По причине животной, панической реакции — вновь сбежало в чтение. В тех книгах, взятых из Польской Библиотеки, земляки (путешественники и этнографы) описывали тайные обычаи различных сибирских народов; крохи не захваченного цензурой знания можно было извлечь из романов Серошевского. После того, что Тигрий наплел про особенности шаманизма, особо выискивало фрагменты, касающиеся именно его.
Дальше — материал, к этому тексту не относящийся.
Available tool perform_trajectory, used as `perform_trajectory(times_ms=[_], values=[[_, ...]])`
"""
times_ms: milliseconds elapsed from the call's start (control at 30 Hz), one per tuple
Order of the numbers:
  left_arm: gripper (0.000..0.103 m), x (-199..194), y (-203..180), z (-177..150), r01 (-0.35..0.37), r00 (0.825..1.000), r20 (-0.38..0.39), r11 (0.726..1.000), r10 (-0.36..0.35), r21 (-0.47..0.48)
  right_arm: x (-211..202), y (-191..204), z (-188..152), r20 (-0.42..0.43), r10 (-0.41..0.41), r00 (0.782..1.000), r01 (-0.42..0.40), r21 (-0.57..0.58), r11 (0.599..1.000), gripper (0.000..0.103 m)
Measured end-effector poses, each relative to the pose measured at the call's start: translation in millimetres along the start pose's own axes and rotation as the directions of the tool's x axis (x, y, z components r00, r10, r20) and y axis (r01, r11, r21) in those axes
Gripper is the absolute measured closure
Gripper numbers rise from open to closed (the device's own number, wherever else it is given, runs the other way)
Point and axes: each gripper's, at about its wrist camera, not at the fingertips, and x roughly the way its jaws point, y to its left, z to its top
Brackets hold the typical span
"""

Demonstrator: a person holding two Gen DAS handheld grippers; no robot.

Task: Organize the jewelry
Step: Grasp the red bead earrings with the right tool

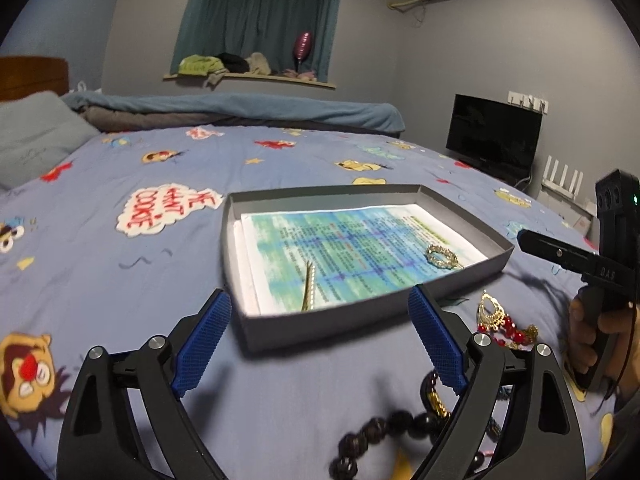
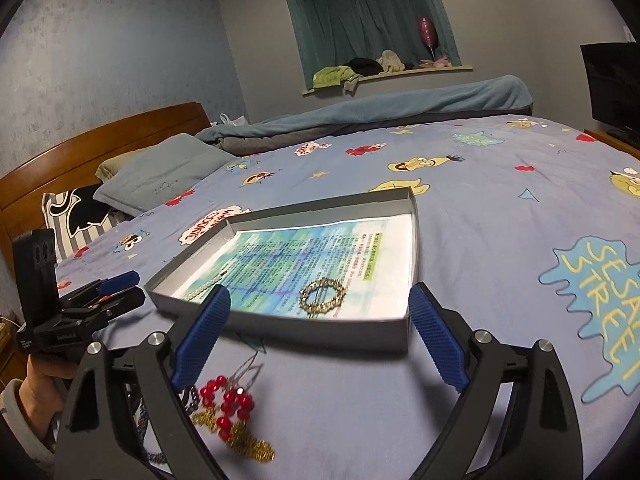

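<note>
A shallow grey box (image 1: 256, 326) lined with a printed paper lies on the bed; it also shows in the right wrist view (image 2: 396, 334). Inside lie a gold ring-shaped brooch (image 1: 441, 258) (image 2: 322, 295) and a thin gold pearl hairpin (image 1: 309, 288) (image 2: 204, 289). Red-bead and gold earrings (image 1: 502, 322) (image 2: 228, 404) lie on the sheet in front of the box. A dark bead bracelet (image 1: 384, 428) lies under my left gripper (image 1: 320, 348), which is open and empty just before the box. My right gripper (image 2: 320, 340) is open and empty, above the earrings.
The bed has a blue cartoon-print sheet (image 1: 120, 280), a pillow (image 2: 160, 172) and rolled blanket (image 1: 240, 108) at the far side. A wooden headboard (image 2: 100, 140) stands left, a black monitor (image 1: 494, 136) right. Each gripper shows in the other's view (image 1: 560, 256) (image 2: 100, 296).
</note>
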Motion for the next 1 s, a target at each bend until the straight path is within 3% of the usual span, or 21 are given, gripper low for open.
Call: perform_trajectory(times_ms=[367, 667, 833, 1000], values=[[0.013, -18.2, -9.1, -15.7, 0.004, 1.0, -0.012, 1.0, -0.004, -0.008, -10.2, 20.3, -18.7, -0.058, 0.031, 0.998, -0.034, -0.065, 0.997, 0.016], [0.013, -17.9, -15.6, -18.4, 0.001, 1.0, -0.026, 1.0, 0.0, 0.018, 6.3, 42.9, -30.3, -0.179, 0.048, 0.983, -0.077, -0.156, 0.985, 0.039], [0.013, -14.5, -17.1, -19.1, -0.002, 0.999, -0.041, 1.0, 0.003, 0.028, 16.4, 46.1, -36.0, -0.237, 0.039, 0.971, -0.082, -0.174, 0.981, 0.06], [0.013, -11.2, -26.4, -19.5, 0.019, 0.998, -0.055, 0.998, -0.015, 0.067, 22.5, 52.7, -41.4, -0.27, 0.024, 0.963, -0.082, -0.205, 0.975, 0.064]])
В повторяемых из вторых рук обширных цитатах у поляков сохранились и российские труды, такие как «Эволюция черной веры у якутов» некоего Трощанского Н.Ф., полностью запрещенная цензурой Сибирхожето. Под кистью свисавших с лиственниц сосулек, под ледовым навесом во время стоянки в овраге, у огня, пляшущего на смолистых щепках — считывало эти знания с холодной бумаги, трещащей в рукавицах, словно громадный пласт инея.